Jack and Casey have a couple of drinks and when they go their separate ways, Casey seems to be in good spirits. But the next morning, before Jack can get out of town and back to Maine, the cops are at his hotel room door. Casey has been arrested for murdering Fiore, who is now a very popular mayor, and the cops want to know if Jack was involved.

Before long, the city is in an uproar over the death of a beloved mayor and the press is all over Jack, speculating about his involvement in all of this. Beyond that, Jack discovers that, before allegedly stabbing the mayor to death, Casey left an envelope for Jack with the hotel desk. In it are papers regarding an investigation that Casey was making on his own and that he now begs Jack to pursue.

Jack feels an obligation to his long-time friend, but it quickly becomes apparent that some very powerful and dangerous people do not want Jack poking into their affairs. As readers of this very good series learned a long time ago, Jack McMorrow does not scare easily and he can be extremely stubborn when on the trail of a good story, especially one that involves an injustice that needs to be made right. In this case, though, Jack may have taken on more than he can handle and the odds that he will survive long enough to make it back home to Maine are not looking good.

This is another very good story from Gerry Boyle, who seems to know New York City as well as he clearly knows the backwoods of Maine. The tension is palpable from beginning to end and once the action ramps up, it's impossible to put this book down. A very good read.

Tuesday, December 17, 2019

Another Excellent Novel from Kent Anderson

Kent Anderson is not the most prolific of writers, but he certainly is one of the best, and he demonstrates this again with Green Sun, which was released last year. This is the third novel featuring a Vietnam-era Special Forces soldier-turned-cop named Hanson, following Sympathy For The Devil (1987) and Night Dogs (1996).

The first book detailed Hanson's experiences in the Vietnam War. The second followed his stint as a cop in Portland, Oregon. The new book, set in 1983, finds him as a thirty-eight-year-old rookie cop in Oakland, California, a city torn apart by crime and racial divisions. The city's police department doesn't begin to have the money or the manpower to police the streets effectively, let alone humanely.

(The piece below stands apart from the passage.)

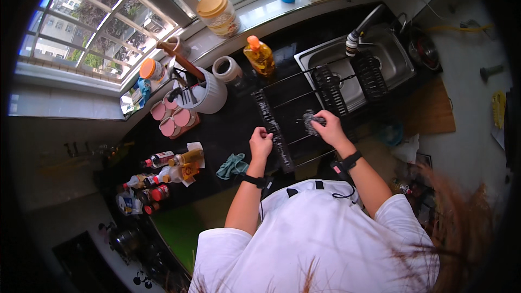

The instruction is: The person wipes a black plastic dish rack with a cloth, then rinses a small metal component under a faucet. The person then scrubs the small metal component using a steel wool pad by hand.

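Note:
A black dish rack with slotted rails and thin metal rods stretches from the counter to over the sink. My right hand [330, 129] pinches a grey wire scouring pad [311, 122] above the rods. At the rack's left end lies a slotted rail [272, 124] with pale, wet-looking specks on it. My left hand [261, 143] is at this rail, fingers curled; whether they grip its edge is hidden. Further right, two more slotted rails [330, 89] of the rack span the steel sink [390, 49]. A crumpled green cloth [233, 166] sits left of my left wrist.
An orange-capped bottle of amber liquid [259, 57] and a white jar [227, 69] stand behind the rack. Left are a white utensil holder [213, 93], pink-lidded containers [173, 117] and several condiment bottles [163, 175]. The faucet [353, 42] rises over the sink.

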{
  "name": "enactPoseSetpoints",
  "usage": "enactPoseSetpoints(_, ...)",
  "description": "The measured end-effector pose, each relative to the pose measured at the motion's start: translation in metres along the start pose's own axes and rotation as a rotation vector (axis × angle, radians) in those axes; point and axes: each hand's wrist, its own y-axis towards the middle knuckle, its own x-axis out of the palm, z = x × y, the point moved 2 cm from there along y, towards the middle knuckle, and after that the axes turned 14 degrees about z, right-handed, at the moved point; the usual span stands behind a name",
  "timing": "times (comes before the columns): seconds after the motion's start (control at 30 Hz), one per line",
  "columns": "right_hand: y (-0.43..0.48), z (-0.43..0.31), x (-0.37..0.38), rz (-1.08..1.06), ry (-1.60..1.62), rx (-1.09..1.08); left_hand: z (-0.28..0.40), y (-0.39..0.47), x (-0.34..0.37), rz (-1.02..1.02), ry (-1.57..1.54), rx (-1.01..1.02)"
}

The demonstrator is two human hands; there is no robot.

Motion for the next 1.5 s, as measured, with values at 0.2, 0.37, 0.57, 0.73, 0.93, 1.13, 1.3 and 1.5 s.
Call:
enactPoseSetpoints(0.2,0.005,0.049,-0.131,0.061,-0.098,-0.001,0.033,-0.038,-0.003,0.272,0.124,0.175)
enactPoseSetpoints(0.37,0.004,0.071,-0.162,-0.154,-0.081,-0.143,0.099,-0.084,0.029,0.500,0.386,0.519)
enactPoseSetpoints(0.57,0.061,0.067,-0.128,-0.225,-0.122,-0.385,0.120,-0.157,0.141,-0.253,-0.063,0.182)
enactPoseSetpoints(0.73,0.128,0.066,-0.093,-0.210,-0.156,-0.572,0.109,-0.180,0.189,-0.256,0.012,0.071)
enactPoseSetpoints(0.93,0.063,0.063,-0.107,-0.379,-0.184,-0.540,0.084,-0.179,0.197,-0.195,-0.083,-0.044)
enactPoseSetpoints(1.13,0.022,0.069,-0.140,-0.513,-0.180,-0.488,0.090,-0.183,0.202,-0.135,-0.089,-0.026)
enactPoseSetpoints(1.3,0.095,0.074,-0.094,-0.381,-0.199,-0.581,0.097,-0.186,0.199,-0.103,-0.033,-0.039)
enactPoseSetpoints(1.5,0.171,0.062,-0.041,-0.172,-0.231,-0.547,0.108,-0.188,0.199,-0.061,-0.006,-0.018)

Hanson patrols some of the meanest streets in the city all by himself in squad car that is barely functional and rarely with any backup.

The police force is still overwhelmingly white, and the approach of most of the other white cops who patrol the black areas of the city is to impose their will on the citizens by brutal force, intimidating anyone who would dare challenge their authority. They are much less concerned about justice than they are about maintaining control and, inevitably of course, they have alienated the city's black population.

Especially in a situation like this, Hanson is a fish out of water. He's older than most of the other patrolman and even though he has experience as a cop in Portland, he's forced to start at the bottom of the department in Oakland. As a liberal arts graduate who briefly taught college before joining the Oakland force, he takes a different view of the job--one that immediately alienates his superiors and most of his fellow cops. Hanson is more of a social worker than a typical Oakland cop. Unlike his fellow officers, he'd much rather defuse a situation and send everyone home peacefully rather than breaking heads. Given that he is a white cop, he's automatically suspect and while he tries to build a rapport with the black citizens whom he is supposed to serve and protect, it's a hard uphill climb.

Hanson is mostly on duty at night, and the book follows him from one incident to another as he patrols his sector of the city, tries to serve the citizens as best he can, and attempts to keep his own bosses from coming down on him. It's a thankless and virtually impossible task, and in parts, the story is horribly bleak and depressing.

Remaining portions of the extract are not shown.